Since we now have a new understanding of the risk involved by humanity, we must limit it at best. p>
First thing to do : observe the NEOs, know them at the most exhautive manner and determine their orbits with more precision. Currently, several observational programs are underway. These observational programs mobilize less than 100 people worldwide. The observational program the more productive is the LINEAR program of MIT Lincoln Laboratory, using two small 1m-telescopes, in New Mexico (USA) with the support from NASA and the U.S. Air Force. Also include the NEAT research program in Hawaii and the Spacewatch program at the University of Arizona. Studies of NEO also exist in Japan, France, Italy and China. In addition to the discovery of new objects, physical study of these objects, in particular through radar echo must also be conducted to know them better and one day, to protect us from them. p>
At the present time, we know more than one half of the objects that are larger than one kilometer. None of these objects will hit the Earth in the near future and we need to keep an inventory of all potentially dangerous NEO. The Spaceguard project of the NASA was to identify 90% of the objects whose size exceeds a kilometer before 2008. The European Spaceguard foundation and the International Astronomical Union coordinate the observational projects at international level.
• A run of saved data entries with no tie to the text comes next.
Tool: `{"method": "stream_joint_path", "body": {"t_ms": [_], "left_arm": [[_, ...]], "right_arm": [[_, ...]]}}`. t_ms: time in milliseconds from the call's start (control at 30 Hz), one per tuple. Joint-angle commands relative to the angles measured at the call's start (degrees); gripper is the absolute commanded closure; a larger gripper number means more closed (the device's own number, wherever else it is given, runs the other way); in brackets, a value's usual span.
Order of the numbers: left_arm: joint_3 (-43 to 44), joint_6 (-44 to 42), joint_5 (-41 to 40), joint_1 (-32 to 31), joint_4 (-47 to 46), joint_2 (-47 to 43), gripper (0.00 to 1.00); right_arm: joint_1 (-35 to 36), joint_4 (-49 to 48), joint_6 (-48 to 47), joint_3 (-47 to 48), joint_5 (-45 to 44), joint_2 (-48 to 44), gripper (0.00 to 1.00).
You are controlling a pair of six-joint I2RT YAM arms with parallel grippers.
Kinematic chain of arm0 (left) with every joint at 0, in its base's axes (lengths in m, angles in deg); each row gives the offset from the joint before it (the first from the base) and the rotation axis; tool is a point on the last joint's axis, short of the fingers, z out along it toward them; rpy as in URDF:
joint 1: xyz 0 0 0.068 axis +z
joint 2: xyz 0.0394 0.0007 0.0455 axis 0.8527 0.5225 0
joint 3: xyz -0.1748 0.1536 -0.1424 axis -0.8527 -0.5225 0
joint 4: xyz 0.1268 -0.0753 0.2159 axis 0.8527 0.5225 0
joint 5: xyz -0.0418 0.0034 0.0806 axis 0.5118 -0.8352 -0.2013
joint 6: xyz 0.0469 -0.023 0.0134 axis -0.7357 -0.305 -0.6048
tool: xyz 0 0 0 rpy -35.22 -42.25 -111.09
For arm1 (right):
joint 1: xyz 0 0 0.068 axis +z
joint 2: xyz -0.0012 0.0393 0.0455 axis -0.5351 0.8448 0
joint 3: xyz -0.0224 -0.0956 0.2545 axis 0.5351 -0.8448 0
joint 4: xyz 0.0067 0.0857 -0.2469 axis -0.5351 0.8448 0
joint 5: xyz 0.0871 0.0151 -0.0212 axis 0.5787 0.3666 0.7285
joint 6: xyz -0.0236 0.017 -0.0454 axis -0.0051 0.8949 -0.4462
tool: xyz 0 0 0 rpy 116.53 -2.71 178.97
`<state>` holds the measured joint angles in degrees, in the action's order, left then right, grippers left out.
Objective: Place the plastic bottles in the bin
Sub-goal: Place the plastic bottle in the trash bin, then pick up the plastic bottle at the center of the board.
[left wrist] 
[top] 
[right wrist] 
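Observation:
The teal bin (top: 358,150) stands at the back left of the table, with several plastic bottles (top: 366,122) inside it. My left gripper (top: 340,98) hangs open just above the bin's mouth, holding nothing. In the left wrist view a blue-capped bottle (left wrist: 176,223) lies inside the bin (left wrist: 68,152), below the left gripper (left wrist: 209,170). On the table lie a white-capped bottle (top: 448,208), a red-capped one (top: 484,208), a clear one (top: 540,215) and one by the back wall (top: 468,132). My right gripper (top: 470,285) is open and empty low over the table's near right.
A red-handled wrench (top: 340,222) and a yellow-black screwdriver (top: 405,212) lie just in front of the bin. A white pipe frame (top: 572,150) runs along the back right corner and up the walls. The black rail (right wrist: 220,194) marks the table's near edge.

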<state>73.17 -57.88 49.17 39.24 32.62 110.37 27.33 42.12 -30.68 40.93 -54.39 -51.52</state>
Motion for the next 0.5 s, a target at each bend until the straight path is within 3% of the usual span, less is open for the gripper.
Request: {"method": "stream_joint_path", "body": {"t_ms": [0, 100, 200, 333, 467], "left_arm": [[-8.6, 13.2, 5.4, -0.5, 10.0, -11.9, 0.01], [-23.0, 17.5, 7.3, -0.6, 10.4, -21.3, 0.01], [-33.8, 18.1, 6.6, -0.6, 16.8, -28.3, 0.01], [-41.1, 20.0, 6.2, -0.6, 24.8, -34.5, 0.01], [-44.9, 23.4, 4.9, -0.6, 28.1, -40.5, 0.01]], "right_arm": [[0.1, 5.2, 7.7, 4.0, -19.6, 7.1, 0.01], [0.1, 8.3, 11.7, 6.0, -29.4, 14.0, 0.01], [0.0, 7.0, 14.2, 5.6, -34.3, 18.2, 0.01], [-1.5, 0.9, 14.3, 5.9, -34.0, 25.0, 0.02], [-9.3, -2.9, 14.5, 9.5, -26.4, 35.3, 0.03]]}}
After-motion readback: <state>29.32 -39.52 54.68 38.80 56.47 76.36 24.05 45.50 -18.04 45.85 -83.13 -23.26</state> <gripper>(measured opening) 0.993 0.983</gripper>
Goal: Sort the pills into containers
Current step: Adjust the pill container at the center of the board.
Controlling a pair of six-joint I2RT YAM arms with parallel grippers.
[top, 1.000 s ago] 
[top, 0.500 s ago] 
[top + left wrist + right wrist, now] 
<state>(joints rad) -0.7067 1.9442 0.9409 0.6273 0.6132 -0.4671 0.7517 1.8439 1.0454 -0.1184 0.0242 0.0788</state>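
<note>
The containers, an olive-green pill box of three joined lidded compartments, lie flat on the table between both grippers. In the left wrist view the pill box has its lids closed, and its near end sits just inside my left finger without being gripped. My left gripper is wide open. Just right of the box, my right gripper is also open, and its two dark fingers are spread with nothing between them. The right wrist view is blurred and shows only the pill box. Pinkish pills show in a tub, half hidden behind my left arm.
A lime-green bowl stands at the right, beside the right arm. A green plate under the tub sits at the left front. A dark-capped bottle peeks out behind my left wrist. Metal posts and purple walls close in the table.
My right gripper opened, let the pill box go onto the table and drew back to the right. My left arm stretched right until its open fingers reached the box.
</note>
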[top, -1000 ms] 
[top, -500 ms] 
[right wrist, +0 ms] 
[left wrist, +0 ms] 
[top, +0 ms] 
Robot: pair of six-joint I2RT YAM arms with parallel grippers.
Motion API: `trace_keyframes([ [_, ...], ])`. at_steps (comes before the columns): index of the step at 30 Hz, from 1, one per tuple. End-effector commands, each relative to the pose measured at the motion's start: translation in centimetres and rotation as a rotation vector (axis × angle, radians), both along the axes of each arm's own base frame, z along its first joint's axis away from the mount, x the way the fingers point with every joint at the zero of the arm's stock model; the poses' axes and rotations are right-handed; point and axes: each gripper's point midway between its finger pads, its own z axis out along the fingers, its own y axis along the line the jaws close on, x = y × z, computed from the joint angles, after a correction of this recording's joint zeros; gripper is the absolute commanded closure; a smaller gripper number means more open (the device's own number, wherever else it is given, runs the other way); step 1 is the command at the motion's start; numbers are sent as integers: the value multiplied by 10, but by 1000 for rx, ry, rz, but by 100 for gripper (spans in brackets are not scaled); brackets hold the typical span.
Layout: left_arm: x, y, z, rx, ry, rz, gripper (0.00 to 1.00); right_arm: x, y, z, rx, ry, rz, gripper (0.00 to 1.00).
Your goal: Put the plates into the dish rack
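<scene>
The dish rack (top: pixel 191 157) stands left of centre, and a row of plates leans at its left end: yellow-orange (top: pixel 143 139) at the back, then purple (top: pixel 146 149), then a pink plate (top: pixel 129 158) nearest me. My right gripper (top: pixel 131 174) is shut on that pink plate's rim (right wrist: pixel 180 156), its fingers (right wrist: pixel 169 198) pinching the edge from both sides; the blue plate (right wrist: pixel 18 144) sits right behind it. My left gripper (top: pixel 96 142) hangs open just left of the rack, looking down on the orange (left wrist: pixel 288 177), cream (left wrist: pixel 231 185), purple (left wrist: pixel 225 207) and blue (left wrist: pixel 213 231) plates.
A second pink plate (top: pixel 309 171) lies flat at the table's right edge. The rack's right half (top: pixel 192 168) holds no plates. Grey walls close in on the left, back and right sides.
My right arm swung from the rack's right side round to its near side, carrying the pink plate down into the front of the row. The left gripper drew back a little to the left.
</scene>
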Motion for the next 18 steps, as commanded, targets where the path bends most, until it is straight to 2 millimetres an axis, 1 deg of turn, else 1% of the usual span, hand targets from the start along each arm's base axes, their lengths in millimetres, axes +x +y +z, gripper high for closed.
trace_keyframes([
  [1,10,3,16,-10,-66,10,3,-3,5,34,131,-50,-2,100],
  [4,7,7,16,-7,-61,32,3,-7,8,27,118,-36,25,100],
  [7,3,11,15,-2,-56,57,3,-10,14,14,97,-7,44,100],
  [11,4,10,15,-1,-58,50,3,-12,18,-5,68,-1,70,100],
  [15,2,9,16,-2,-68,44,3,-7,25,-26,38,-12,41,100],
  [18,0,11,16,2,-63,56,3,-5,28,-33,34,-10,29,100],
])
If NEO more than one kilometer large could cause a global catastrophe on Earth, the smaller objects are dangerous too. An impact like the Tunguska in 1908, occurring over an inhabited area, would be disastrous for one or more countries. Knowing all the objects to a minimum size of a few tens meters in diameter will take time. Several decades are still needed, but the probability of impact is so low that few tens years is a very short time compared to these probabilities. The prediction of earthquakes on Earth is much more urgent for humanity.
Second problem to solve : if the trajectory calculations predict soon an impact of an NEO more than 100 meters in diameter, what can we do? Several options are available to us depending on the size of the object. In the case of local damage, populations could be moved, provided that it was not for several million people. The probability of a drop in the ocean is obviously strong with the result a tidal wave. How then evacuate all coasts which are, in general, the most populated places? Alternatively, only for a large body generating a global catastrophe, is to try to destroy or deflect the object before the impact. The solutions advocated in the science-fiction movies (nuclear missiles for destroying the object) are illusory. The fragmentation of a large object could pose as much danger during the fall on Earth. Only the deflection of the orbit is conceivable: it is then imperative to know the date of the impact several years in advance (it is possible to do these calculations of predictions for all known objects, and for several decades in advance, celestial mechanics permitting). We should then deposit on the surface of the object a small reactor (ionic motor, for example) who would provide to the NEO a force even very small, but with time, changing the orbital trajectory that the object will misse the Earth. It could also be possible to mount a solar sail on the NEO, on which the solar radiation pressure would also be sufficient. It is no more science fiction, but very real possibilities. In 2022, NASA attempted to make a deflexion to double asteroid orbit through the DART mission.
In conclusion, the danger today is not coming from known objects. The past experience shows that the risk is very low, although lower than any other risk of terrestrial origin. There therefore is no need to worry. We can quietly inventory all potentially hazardous objects to leave our descendants the information necessary for their protection.